# REQUIREMENT
Please count the lines in this listing that include the string "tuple", and give only the number.
§
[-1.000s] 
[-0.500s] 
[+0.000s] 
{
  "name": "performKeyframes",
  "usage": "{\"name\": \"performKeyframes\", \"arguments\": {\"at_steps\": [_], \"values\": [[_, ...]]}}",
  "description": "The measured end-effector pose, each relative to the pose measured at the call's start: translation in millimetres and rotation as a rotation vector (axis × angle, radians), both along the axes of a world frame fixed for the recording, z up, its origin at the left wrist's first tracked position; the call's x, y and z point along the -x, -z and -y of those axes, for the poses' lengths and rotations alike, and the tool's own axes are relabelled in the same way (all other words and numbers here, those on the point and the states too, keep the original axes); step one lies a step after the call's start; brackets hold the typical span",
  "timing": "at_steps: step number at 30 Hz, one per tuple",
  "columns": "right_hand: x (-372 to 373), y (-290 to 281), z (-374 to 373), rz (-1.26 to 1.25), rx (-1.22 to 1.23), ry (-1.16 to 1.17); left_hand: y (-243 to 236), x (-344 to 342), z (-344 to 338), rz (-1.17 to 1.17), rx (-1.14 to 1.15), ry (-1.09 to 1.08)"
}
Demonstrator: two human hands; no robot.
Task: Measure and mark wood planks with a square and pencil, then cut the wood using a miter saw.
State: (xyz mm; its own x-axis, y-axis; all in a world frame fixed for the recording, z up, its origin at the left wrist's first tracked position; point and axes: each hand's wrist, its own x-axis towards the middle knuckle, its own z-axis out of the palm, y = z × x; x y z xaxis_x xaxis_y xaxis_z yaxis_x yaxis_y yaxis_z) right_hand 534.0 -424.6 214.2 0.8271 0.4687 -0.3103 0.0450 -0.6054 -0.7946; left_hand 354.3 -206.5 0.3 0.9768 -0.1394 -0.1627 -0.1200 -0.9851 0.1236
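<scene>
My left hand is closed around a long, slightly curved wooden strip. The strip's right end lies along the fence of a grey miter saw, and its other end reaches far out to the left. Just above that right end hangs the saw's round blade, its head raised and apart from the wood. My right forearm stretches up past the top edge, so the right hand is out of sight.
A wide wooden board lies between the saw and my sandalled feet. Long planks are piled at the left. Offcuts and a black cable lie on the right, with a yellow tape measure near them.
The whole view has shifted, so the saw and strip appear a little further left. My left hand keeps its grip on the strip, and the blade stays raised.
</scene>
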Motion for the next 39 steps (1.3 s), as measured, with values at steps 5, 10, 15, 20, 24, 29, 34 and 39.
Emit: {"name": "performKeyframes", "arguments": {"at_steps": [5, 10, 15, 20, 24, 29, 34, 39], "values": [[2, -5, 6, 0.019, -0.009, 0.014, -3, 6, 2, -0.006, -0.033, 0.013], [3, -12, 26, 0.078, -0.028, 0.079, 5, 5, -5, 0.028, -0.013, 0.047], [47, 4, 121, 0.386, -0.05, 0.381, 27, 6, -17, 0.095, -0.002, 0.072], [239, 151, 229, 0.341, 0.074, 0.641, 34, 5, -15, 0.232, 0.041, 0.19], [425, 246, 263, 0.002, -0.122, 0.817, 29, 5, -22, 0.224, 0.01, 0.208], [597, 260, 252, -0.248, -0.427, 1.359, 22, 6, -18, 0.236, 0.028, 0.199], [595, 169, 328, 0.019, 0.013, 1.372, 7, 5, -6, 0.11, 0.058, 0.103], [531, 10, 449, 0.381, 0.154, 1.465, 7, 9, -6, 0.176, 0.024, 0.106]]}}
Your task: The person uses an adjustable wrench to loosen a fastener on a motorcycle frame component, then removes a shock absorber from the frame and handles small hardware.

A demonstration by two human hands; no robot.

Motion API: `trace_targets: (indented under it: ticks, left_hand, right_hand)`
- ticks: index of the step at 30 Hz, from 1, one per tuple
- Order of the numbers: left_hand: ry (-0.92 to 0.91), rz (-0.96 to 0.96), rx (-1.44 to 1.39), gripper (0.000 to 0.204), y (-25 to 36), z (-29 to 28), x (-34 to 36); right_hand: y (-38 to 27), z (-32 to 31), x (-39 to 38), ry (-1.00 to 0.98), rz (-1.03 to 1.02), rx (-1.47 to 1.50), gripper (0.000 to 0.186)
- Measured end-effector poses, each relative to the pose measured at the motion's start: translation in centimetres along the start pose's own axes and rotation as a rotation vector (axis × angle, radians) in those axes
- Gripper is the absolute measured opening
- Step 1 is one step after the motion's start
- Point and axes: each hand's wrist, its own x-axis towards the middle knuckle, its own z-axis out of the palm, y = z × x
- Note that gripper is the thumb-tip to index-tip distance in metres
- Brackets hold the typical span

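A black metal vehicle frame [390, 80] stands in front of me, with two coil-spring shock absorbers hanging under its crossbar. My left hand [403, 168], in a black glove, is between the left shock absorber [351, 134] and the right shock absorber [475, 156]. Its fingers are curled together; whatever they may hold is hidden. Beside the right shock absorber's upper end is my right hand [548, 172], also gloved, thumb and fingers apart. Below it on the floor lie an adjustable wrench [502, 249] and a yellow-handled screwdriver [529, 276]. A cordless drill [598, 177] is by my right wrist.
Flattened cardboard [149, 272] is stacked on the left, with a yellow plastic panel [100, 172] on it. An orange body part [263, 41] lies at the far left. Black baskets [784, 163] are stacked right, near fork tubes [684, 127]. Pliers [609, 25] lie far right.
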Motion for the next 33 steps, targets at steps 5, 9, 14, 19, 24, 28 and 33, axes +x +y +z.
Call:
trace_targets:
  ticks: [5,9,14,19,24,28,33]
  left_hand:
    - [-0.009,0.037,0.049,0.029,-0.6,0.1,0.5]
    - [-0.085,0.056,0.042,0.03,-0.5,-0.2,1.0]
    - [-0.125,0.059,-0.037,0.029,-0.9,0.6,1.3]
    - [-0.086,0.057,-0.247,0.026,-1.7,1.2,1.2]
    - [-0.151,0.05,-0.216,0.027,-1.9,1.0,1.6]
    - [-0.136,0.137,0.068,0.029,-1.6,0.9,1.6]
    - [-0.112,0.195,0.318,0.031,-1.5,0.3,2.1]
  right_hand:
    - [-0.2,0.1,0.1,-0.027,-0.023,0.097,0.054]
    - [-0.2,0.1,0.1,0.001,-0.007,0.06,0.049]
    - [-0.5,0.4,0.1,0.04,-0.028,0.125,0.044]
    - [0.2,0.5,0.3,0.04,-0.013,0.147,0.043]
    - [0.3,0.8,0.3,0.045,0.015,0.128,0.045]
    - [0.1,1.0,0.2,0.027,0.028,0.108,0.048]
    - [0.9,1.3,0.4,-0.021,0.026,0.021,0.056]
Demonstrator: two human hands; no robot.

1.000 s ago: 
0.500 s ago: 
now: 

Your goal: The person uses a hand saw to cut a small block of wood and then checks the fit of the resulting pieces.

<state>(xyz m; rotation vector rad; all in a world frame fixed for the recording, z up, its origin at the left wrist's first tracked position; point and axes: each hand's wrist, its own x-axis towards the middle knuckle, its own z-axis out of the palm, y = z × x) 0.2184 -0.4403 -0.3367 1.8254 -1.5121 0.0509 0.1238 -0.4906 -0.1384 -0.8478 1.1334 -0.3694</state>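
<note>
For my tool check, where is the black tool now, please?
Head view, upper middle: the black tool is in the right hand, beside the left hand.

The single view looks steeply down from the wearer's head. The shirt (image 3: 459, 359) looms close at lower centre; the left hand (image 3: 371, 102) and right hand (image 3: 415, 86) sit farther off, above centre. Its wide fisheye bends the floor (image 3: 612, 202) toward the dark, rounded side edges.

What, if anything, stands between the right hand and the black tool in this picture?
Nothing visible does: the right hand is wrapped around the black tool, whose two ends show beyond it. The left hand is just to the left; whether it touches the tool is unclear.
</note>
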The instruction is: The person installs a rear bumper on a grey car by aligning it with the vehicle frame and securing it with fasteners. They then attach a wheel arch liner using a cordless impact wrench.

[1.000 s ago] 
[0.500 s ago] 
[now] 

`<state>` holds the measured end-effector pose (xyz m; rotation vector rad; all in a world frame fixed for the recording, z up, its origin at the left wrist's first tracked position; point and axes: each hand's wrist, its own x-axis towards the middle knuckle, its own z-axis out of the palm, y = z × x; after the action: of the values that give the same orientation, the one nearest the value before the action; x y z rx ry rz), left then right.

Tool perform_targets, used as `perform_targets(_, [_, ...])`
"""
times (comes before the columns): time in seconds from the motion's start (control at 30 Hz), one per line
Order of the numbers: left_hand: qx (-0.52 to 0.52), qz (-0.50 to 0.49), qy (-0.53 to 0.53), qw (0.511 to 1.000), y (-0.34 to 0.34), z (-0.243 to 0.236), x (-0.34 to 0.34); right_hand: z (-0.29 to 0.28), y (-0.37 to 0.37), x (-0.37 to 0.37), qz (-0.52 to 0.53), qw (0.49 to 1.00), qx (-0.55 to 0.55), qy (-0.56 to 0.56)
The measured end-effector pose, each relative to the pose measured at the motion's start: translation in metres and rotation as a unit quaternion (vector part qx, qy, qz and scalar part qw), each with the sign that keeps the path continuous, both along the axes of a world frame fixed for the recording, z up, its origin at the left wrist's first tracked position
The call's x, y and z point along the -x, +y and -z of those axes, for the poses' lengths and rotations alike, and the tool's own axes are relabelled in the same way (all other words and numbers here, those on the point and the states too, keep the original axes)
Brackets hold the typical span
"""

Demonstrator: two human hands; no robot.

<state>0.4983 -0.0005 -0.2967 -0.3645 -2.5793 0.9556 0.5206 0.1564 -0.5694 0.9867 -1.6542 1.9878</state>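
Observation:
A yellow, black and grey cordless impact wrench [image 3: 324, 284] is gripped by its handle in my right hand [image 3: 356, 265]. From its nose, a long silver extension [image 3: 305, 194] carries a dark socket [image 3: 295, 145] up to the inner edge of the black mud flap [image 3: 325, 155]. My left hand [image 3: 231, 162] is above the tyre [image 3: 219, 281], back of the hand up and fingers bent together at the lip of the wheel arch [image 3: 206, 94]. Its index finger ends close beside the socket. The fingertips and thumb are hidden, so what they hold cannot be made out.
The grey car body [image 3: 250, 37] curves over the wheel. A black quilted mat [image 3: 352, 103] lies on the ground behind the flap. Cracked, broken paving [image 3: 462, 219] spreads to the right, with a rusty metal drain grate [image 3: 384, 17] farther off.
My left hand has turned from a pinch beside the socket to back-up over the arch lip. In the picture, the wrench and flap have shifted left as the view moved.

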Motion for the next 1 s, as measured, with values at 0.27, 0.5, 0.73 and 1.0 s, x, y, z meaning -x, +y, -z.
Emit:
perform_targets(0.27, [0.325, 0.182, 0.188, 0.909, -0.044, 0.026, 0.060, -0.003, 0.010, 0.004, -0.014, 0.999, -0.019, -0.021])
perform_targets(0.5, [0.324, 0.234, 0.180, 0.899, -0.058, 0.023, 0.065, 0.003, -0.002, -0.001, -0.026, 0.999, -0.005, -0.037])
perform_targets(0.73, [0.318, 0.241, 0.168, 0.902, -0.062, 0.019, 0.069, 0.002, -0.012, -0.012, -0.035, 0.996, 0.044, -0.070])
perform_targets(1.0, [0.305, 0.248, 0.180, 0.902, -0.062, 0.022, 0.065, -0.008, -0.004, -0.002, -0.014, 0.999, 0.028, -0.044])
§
# RESULT FOR THIS EXERCISE
2